- [What you are asked to do]: Taking each line of the material below in turn, count those containing the string "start". Provide the number alone.
______
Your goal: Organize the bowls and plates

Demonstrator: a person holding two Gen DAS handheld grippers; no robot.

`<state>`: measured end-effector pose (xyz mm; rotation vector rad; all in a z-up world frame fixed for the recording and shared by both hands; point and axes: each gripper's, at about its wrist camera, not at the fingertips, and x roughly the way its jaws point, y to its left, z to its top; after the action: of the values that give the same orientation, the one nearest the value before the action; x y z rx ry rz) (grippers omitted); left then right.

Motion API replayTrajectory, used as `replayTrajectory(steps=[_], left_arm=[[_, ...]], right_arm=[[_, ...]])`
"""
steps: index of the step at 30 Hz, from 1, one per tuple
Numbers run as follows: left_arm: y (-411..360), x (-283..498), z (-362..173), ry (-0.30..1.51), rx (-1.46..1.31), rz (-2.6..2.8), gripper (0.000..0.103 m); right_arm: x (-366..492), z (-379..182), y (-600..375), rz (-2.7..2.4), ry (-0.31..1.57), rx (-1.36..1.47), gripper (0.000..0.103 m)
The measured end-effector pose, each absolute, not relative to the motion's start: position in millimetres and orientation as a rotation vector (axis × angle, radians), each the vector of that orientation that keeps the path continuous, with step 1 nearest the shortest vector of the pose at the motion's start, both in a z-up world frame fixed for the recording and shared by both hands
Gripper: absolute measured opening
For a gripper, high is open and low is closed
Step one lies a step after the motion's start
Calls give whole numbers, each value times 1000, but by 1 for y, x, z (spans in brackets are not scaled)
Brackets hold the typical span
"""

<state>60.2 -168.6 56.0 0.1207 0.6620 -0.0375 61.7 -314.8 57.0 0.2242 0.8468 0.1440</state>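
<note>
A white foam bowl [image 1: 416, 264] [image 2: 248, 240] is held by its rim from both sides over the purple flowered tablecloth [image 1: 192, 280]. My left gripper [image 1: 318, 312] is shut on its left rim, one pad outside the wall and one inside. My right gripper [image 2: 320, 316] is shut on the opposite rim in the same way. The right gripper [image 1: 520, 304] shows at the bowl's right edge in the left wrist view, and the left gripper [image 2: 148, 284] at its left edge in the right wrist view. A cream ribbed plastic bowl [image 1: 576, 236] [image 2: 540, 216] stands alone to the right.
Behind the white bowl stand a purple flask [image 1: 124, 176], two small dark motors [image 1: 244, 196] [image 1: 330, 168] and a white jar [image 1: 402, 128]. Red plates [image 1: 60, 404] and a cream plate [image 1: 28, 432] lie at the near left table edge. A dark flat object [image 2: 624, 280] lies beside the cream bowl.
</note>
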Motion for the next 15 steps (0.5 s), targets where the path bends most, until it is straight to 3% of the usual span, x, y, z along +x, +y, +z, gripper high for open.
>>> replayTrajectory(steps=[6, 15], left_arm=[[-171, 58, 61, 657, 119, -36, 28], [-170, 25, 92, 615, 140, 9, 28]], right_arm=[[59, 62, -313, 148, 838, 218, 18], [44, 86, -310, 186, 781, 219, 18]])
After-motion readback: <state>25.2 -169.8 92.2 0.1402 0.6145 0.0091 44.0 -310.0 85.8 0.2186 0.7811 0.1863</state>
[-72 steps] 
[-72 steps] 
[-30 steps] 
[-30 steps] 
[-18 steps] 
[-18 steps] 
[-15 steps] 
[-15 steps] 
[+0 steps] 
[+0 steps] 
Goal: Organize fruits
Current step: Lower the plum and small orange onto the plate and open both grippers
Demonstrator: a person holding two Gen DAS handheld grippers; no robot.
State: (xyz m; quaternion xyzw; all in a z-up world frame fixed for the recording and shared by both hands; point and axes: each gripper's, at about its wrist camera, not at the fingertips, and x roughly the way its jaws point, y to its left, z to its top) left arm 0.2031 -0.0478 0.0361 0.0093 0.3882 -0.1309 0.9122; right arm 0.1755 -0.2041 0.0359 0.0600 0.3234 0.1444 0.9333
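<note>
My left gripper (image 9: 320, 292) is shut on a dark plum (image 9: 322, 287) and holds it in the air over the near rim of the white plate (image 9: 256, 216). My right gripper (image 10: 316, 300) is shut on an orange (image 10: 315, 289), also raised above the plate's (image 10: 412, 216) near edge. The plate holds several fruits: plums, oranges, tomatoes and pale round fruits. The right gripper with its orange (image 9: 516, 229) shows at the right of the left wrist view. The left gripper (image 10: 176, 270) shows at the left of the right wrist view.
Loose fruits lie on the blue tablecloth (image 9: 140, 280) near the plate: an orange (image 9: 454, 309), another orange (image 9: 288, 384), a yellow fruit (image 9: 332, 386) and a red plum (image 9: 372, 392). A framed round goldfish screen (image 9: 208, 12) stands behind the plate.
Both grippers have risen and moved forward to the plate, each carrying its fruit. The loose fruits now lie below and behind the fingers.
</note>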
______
- [Answer box]: 2